Cellular mechanisms of RET receptor dysfunction in multiple endocrine neoplasia 2.

Abstract

Graphical abstract:

Abstract: Rearranged during transfection (RET) is a developmentally important receptor tyrosine kinase that has been identified as an oncogenic driver in a number of cancers. Activating RET point mutations gives rise to the inherited cancer syndrome multiple endocrine neoplasia type 2 (MEN2), characterized by medullary thyroid carcinoma. There are two MEN2 subtypes, MEN2A and MEN2B, that differ in tumour aggressiveness and the associated constellation of other disease features, which are caused by distinct patterns of RET amino acid substitution mutations. MEN2A-RET mutations affecting extracellular cysteine residues promote ligand-independent dimerization and constitutive RET activity, while MEN2B is caused by a single amino acid change in the tyrosine kinase domain of RET, releasing autoinhibition and producing a more active MEN2B-RET kinase that can promote signalling as monomers or dimers in the absence of a ligand. These mutations cause intrinsic biochemical changes in the RET structure and activation but also trigger extrinsic effects that alter RET cellular location, interactions and mechanisms of downregulation that can prolong or mislocate RET activity, changing or enhancing functional outcomes.
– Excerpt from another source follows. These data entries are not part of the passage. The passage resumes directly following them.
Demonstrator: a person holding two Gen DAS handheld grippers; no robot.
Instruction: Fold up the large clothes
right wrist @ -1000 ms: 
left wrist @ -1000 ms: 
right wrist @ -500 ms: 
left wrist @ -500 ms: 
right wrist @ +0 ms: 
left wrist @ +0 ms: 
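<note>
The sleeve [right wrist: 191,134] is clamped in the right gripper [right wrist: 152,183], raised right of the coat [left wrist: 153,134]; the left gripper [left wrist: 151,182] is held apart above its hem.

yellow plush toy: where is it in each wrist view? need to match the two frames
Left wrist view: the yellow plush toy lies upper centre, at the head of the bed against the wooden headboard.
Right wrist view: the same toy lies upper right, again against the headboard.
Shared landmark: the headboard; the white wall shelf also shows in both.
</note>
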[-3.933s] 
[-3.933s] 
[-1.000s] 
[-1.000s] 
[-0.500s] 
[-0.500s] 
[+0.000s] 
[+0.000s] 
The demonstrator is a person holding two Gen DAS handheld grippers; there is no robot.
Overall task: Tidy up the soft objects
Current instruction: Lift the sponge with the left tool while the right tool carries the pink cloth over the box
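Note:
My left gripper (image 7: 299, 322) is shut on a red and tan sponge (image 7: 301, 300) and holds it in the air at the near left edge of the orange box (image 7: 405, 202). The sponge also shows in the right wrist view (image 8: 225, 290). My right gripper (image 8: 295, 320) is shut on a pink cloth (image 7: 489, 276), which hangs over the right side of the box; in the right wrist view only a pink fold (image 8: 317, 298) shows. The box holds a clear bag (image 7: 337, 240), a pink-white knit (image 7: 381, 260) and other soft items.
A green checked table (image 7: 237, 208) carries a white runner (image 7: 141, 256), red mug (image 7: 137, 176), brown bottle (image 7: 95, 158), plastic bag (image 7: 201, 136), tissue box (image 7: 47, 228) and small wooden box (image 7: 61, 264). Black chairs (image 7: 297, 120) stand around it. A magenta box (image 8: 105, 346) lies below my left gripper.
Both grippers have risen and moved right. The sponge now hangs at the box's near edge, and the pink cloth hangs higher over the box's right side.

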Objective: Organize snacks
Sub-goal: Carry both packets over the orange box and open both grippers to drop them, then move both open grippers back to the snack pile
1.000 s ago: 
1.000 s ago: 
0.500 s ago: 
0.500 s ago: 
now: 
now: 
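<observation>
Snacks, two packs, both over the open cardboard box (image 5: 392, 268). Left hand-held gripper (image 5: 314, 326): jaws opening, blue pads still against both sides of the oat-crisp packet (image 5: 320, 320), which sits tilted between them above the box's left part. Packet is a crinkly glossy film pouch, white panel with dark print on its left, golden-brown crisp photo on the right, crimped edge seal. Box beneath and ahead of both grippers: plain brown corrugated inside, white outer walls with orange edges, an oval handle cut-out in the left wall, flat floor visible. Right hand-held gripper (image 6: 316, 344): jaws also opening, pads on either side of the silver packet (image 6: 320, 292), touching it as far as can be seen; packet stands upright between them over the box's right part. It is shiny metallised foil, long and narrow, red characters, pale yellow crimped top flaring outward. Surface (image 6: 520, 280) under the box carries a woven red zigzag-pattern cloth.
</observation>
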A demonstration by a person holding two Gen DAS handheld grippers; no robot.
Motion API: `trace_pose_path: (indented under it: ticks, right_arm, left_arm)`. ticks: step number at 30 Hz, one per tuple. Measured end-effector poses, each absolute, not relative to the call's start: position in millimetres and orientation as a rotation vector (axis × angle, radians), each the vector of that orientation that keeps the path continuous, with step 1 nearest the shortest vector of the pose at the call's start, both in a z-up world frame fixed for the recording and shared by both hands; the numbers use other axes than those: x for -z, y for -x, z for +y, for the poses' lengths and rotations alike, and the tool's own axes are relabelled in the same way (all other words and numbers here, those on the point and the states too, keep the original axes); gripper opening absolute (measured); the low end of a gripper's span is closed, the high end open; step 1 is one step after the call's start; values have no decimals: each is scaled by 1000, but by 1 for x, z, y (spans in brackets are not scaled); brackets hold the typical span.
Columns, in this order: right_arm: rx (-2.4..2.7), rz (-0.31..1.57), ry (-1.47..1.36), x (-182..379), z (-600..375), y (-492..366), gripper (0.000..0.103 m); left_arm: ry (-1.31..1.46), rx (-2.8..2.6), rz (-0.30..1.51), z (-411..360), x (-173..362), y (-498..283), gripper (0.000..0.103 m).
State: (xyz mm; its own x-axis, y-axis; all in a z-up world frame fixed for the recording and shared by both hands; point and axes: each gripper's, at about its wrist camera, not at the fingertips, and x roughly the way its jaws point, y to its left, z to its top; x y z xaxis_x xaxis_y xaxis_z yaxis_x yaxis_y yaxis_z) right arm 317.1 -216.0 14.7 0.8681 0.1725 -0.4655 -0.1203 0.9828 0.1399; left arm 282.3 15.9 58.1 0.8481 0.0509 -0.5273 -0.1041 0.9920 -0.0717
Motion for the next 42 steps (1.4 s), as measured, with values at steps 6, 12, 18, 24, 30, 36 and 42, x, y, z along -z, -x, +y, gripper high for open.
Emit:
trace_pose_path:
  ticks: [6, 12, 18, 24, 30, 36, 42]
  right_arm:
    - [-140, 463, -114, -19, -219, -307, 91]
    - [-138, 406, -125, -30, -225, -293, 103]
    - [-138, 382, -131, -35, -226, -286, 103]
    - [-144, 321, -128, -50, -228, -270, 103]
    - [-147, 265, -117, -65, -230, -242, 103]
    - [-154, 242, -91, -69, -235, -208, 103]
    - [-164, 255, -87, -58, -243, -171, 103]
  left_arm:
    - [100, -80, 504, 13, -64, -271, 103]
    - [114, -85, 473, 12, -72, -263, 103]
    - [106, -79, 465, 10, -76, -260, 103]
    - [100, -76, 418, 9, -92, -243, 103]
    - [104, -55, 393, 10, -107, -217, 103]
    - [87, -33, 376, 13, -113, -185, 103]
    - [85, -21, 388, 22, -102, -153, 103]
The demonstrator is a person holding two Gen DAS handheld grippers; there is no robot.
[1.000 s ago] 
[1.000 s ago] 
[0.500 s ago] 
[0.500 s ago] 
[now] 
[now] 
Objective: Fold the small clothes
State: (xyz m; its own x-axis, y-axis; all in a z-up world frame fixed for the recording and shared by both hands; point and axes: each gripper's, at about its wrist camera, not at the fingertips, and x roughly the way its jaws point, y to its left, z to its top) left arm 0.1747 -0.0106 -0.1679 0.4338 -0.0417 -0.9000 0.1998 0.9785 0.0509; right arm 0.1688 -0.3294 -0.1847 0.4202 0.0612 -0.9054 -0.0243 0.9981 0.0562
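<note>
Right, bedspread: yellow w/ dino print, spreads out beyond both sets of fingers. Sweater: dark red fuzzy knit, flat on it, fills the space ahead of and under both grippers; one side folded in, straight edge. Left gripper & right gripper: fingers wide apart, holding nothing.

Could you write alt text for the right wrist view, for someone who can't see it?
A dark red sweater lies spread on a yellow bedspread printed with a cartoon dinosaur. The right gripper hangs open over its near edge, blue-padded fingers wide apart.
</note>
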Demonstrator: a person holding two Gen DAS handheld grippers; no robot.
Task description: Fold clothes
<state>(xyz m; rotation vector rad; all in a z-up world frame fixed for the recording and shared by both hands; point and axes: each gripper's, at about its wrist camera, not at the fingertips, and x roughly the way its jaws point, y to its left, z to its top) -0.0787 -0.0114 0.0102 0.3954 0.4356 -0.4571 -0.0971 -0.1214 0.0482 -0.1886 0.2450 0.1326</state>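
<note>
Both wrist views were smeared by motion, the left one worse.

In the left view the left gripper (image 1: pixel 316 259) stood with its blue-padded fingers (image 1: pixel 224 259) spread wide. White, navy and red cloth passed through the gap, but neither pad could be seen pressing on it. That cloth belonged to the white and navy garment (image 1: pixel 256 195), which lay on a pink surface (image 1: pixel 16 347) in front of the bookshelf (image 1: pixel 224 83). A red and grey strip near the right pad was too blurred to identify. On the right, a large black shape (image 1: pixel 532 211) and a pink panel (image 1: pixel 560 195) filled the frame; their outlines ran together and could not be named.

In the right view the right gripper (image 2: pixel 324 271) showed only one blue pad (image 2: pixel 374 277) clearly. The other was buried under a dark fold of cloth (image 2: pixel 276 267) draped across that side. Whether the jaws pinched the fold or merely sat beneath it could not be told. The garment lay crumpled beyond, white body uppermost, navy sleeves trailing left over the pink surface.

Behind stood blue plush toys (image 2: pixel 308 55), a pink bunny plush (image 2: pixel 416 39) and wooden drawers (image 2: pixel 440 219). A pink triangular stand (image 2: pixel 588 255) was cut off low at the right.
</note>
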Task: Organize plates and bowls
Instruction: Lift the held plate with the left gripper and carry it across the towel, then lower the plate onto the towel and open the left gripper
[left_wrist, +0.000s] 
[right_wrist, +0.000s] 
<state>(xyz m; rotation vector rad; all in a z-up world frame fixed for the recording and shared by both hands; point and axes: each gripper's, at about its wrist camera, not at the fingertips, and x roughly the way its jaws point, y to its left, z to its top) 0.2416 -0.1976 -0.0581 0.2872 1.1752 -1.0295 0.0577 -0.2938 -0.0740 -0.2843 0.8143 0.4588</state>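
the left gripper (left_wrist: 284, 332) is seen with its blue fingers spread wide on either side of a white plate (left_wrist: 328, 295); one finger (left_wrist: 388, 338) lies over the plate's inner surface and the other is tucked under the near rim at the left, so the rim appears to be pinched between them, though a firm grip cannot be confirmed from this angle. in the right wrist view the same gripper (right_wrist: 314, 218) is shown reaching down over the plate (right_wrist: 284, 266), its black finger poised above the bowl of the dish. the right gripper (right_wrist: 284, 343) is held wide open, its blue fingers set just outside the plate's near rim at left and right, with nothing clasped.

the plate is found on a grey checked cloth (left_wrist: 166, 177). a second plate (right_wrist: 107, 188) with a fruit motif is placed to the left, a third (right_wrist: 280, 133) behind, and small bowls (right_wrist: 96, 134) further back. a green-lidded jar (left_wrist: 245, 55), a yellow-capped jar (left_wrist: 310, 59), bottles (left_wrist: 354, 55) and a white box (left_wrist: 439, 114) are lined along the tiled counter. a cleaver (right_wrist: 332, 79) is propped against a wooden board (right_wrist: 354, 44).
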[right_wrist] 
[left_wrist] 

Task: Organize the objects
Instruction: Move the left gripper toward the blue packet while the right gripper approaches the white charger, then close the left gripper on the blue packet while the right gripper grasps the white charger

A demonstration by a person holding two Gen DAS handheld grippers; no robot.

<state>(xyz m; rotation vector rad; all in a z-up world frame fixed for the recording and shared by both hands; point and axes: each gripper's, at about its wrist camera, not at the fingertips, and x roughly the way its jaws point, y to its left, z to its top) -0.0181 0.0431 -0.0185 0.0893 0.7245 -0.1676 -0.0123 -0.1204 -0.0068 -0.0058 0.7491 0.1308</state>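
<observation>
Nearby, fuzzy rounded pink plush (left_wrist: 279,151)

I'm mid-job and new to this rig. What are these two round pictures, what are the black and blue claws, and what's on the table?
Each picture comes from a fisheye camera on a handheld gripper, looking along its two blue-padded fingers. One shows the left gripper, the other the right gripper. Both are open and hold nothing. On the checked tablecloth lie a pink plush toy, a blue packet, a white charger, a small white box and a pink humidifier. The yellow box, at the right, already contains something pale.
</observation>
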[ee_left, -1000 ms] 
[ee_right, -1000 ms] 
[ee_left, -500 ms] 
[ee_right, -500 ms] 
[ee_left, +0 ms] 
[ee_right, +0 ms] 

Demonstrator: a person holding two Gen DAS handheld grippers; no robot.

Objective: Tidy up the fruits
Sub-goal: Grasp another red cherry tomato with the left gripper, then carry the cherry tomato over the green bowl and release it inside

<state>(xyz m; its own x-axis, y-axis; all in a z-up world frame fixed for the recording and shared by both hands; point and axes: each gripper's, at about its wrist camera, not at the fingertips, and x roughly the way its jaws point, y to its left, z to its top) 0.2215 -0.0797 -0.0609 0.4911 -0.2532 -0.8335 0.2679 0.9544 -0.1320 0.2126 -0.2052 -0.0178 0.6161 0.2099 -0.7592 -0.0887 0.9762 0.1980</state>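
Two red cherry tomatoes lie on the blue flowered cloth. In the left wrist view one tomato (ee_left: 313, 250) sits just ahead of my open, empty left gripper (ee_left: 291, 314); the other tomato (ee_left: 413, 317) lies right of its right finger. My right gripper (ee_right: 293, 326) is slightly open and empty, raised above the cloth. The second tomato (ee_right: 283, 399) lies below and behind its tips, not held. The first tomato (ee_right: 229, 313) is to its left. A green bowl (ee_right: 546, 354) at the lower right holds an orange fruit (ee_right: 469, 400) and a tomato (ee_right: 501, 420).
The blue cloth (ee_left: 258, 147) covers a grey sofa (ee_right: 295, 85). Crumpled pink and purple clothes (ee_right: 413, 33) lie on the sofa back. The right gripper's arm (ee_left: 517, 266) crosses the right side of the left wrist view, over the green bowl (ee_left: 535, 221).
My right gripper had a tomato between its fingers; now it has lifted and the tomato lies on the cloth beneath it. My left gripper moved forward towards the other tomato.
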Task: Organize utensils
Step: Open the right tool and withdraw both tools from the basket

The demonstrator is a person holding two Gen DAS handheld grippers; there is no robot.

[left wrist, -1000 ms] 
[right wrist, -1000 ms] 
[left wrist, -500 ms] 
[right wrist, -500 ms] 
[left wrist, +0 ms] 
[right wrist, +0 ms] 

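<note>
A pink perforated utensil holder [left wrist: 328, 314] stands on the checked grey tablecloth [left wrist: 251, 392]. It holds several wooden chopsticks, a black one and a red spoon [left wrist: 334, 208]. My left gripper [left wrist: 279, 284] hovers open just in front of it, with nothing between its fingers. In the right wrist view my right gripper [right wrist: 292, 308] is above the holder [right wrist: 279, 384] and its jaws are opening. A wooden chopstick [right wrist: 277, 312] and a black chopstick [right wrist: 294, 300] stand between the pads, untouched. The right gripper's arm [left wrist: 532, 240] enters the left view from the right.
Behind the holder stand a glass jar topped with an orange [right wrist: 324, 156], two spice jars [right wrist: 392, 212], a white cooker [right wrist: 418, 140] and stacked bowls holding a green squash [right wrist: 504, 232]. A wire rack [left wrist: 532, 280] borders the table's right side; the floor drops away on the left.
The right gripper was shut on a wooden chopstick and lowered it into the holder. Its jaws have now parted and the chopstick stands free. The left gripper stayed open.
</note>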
Furthermore, changes in specific combinations of RET-mediated effects associated with different mutations give rise to the distinct MEN2 disease phenotypes. Here, we discuss the current understanding of the intrinsic and extrinsic characteristics of RET MEN2A cysteine and MEN2B mutants and how these contribute to transforming cellular processes and to the differences in tumour progression and disease aggressiveness.